### WHAT IS BEING ASKED
After reading each line of the entries, give the number of lines that contain "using" and nothing else.

### GIVEN RECORDS

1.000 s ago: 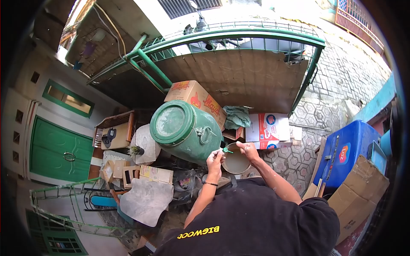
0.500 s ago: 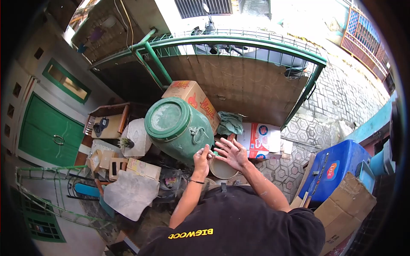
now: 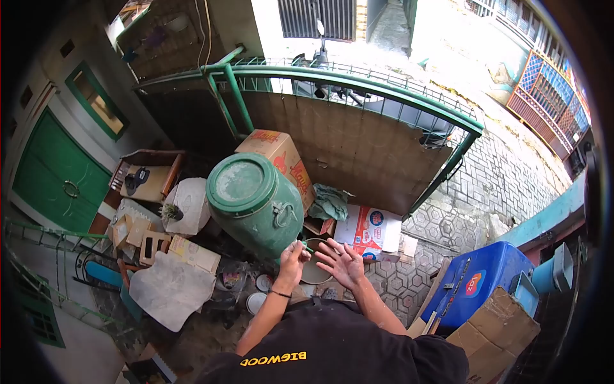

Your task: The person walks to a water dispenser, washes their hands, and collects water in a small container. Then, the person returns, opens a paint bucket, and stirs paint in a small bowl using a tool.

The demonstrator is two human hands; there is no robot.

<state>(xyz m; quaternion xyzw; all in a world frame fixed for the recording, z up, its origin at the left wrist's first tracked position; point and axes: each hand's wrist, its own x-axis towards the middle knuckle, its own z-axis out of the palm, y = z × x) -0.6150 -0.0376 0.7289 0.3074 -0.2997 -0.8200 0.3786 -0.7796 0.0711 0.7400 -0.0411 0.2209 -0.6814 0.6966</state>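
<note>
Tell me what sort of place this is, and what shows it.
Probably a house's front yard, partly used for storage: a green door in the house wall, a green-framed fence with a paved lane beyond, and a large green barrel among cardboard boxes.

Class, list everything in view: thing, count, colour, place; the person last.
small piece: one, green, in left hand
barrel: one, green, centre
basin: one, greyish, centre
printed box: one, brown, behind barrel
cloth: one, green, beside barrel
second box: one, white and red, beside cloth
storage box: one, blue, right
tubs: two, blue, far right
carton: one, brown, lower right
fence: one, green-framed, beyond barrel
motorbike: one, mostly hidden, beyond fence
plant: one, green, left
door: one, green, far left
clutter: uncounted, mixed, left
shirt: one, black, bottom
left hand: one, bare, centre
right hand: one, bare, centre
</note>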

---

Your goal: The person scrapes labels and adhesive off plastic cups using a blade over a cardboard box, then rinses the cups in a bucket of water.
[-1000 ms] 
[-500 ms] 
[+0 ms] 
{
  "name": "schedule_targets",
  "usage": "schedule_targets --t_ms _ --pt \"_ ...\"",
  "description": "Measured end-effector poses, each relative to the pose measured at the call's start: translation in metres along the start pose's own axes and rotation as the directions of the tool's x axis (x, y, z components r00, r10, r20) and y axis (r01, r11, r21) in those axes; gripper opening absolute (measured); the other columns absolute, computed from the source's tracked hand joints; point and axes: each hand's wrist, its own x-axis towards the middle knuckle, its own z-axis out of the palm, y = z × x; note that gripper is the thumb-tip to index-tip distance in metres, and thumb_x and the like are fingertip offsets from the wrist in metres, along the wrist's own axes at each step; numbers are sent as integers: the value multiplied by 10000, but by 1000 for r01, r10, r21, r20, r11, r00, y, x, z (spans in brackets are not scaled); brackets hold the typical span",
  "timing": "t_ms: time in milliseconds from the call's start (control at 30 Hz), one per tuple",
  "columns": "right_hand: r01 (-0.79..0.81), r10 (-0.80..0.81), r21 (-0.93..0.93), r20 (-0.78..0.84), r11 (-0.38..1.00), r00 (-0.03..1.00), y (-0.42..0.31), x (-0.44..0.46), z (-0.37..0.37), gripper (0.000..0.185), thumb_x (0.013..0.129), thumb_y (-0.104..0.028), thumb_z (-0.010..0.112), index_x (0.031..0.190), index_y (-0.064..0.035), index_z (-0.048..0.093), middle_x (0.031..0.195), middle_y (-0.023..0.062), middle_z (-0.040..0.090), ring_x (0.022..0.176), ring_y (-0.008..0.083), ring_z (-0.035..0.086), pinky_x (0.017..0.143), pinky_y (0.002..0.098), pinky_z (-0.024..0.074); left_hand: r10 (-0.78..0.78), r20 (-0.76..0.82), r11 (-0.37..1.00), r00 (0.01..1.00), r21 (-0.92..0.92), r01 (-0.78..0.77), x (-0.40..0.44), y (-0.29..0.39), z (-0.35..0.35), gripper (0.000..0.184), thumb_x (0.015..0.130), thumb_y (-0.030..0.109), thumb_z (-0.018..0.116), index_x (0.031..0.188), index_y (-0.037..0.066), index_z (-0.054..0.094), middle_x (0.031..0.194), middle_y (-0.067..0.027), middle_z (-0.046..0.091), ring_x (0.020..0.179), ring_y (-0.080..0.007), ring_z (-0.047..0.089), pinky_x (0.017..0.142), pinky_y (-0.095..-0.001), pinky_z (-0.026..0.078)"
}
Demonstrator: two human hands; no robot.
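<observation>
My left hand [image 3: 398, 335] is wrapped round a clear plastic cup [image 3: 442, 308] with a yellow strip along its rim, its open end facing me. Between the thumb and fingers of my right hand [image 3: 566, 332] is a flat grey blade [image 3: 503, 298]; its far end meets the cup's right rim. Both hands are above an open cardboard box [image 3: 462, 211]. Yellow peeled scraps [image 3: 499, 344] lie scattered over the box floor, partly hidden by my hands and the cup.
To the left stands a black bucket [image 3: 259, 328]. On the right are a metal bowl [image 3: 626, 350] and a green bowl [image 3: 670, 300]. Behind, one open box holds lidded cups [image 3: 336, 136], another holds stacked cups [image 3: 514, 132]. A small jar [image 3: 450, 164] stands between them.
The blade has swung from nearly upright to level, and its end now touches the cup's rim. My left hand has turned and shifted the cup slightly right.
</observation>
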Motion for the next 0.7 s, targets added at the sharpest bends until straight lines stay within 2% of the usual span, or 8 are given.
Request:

### RESPONSE BELOW
2